Последний припев подхватили уже и гости. Взметнувшись под кроны деревьев, песня закончилась дружным смехом и топотом, заменившим аплодисменты. Успевшие лишь под самый конец, случайные наши соседи по кемпингу просили еще и с энтузиазмом подпевали, соскучившись за долгие дни однообразной, выматывающей дороги. Их было больше, чем я думала – даже под вечер тракт напоминал хорошее шоссе в рабочий полдень, по которому то и дело проезжали припозднившиеся фургоны и повозки, не говоря уже о дилижансах – эти многоместные кареты со спальными местами должны были ехать весь день и всю ночь, стремясь доставить своих пассажиров до места с максимально возможной скоростью и удобством. Уступив настойчивым просьбам, мы спели так понравившуюся Грасс «Деревню на песке», после чего бодро потрясли головами под «Гранд Галопинг Гала», вот уже который год бывшую абсолютным хитом всяких официальных праздников – ярких, красочных и шумных, как разноцветный фейерверк. Уже клевавшие было носом малыши снова воспряли духом и радостно горланили вместе со всеми во всю мочь своих крошечных глоток, да так, что мне пришлось еще долго успокаивать маленьких певцов, в конце концов, пообещав скормить каждому самое большое и кислое яблоко, которое смогла бы только найти в нашем багаже. Не сразу, но все-таки вняв материнскому предупреждению, они удобно устроились у меня под крыльями и слипающимися глазами глядели со мной на огонь, обхватывая мою грудь своими крошечными копытцами, о которые разбились соленые капли слез.

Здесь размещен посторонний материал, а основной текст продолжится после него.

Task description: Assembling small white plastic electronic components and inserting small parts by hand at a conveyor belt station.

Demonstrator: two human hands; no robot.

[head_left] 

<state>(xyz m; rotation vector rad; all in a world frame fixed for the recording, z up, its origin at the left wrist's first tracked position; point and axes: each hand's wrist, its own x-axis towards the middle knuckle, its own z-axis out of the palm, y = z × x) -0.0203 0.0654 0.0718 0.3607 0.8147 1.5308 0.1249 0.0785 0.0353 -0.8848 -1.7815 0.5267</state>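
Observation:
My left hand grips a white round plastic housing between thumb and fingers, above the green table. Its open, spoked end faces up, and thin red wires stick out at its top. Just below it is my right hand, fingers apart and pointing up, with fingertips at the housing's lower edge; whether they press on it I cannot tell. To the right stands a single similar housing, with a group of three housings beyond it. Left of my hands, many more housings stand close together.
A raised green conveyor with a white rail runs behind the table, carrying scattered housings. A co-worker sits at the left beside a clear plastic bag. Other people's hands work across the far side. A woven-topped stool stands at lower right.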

— «Что-то случилось?» — обеспокоенно шевельнулась где-то рядом Грасс, увидев на моих щеках мокрые дорожки.

— «Нет. Просто…» — вздохнув, я потерлась щекой о лежащую на моей груди ногу мужа и, шмыгнув носом, поцеловала черное запястье, получив в ответ легкое покусывание за кончик уха вместе с жарким дыханием, пробравшее меня до костей. – «Спасибо вам за то, что… Даже если это просто сон, я всегда буду благодарна вам за этот вечер. Что дали возможность провести этот вечер вот так, со всеми вами».

— «Она всегда так, ведь правда?» — смерив меня пристальным взглядом, поинтересовалась у Графита зеленая земнопони. В ответ, муж только вздохнул, вновь положив подбородок мне на макушу. – «Скраппи, тебе что, никогда не говорили, что ты должна позволить себе быть счастливой?»

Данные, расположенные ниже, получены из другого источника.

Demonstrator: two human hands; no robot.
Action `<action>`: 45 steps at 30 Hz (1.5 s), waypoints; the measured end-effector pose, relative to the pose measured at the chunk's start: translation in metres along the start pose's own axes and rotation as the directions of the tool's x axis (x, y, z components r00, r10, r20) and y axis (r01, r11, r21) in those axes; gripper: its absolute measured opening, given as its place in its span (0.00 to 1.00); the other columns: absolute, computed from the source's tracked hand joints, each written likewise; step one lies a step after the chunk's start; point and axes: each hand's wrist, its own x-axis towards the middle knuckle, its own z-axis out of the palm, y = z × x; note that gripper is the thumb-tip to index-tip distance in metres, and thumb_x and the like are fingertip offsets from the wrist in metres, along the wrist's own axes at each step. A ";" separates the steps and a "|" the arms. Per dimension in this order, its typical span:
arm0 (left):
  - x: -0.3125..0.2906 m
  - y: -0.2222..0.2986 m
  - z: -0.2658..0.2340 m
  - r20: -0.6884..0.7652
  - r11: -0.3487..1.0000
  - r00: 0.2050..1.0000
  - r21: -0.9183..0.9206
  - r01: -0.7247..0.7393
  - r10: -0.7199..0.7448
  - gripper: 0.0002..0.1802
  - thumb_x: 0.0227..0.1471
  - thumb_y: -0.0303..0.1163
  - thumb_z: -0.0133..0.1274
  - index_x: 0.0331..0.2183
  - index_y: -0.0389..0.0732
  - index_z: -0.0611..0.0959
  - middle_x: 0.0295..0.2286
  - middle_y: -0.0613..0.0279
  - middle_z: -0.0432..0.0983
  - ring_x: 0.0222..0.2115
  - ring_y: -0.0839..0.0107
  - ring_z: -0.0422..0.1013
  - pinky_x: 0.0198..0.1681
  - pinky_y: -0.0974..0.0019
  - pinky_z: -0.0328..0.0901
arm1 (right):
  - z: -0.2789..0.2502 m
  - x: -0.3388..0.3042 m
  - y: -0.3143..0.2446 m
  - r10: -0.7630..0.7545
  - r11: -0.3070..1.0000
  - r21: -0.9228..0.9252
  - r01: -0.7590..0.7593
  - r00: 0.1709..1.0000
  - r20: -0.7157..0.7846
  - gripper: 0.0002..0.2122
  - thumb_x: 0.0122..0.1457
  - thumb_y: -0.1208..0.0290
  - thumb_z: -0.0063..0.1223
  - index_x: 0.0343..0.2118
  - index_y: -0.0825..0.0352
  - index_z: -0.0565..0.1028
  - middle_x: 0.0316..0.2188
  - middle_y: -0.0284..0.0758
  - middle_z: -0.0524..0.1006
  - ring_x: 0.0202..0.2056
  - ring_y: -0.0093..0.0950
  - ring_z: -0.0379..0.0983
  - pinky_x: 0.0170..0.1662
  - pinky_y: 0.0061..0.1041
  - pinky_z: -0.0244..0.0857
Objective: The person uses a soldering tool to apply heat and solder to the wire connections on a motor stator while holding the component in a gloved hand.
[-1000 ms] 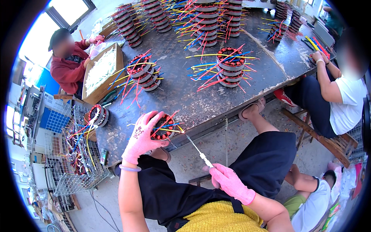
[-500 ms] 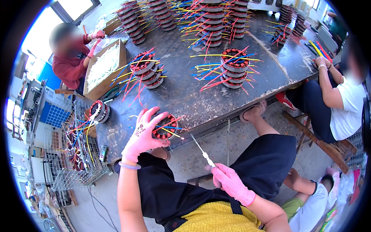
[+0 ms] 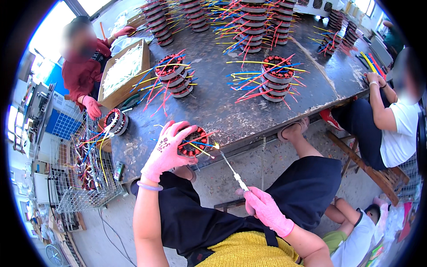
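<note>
My left hand (image 3: 163,153), in a pink glove, wraps around a motor stator (image 3: 202,135) at the table's near edge. Red windings ring its bore, and red, blue and yellow wires stick out to the right. In my pink-gloved right hand (image 3: 269,211) is a slim tool (image 3: 238,178) with a thin metal neck and a white section; its exact kind is unclear. The neck points up and left toward the wire ends, its tip close to them. A small bright yellow glow, like a flame (image 3: 216,145), shows there.
On the dark table (image 3: 213,107) stand two short stator stacks (image 3: 175,81) (image 3: 275,82), with taller stacks (image 3: 252,29) behind. A smaller stator (image 3: 116,122) sits left, near a cardboard box (image 3: 146,55) of white pieces. People sit left (image 3: 82,66) and right (image 3: 389,118). A wire basket (image 3: 66,202) stands lower left.
A bright yellow glow has appeared at the wire ends by the tool's tip. The person at left has lowered one gloved hand beside the box. My hands keep their holds.
</note>
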 end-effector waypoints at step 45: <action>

— «Постоянно. Вот только она боится позволить себе это чувство», — пробормотал супруг. Даже не глядя на него я могла бы поклясться, что он хмурится – казалось, эта эмоция намертво приклеилась к его морде. И все из-за кого? Из-за одной глупой пятнистой…

— «Вот, видишь?»

— «Да уж».

— «Что это вы там разглядели?» — неловко поинтересовалась я, увидев направленные на меня глаза родственников.

— «Мысли, которые бродят в этой глупой голове», — хмыкнула Грасс, обменявшись взглядом с Графитом. — «Мысли, которые, я уверена, и не дают тебе жить».

[1] Сцевола (лат. scaevola — «левый»): древнеримский герой. Сжег свою руку на глазах этрусского царя, продемонстрировав несгибаемость римского духа.

[2] Киршвассер (нем. Kirschwasser «вишневая вода»): фруктовая водка из черной черешни.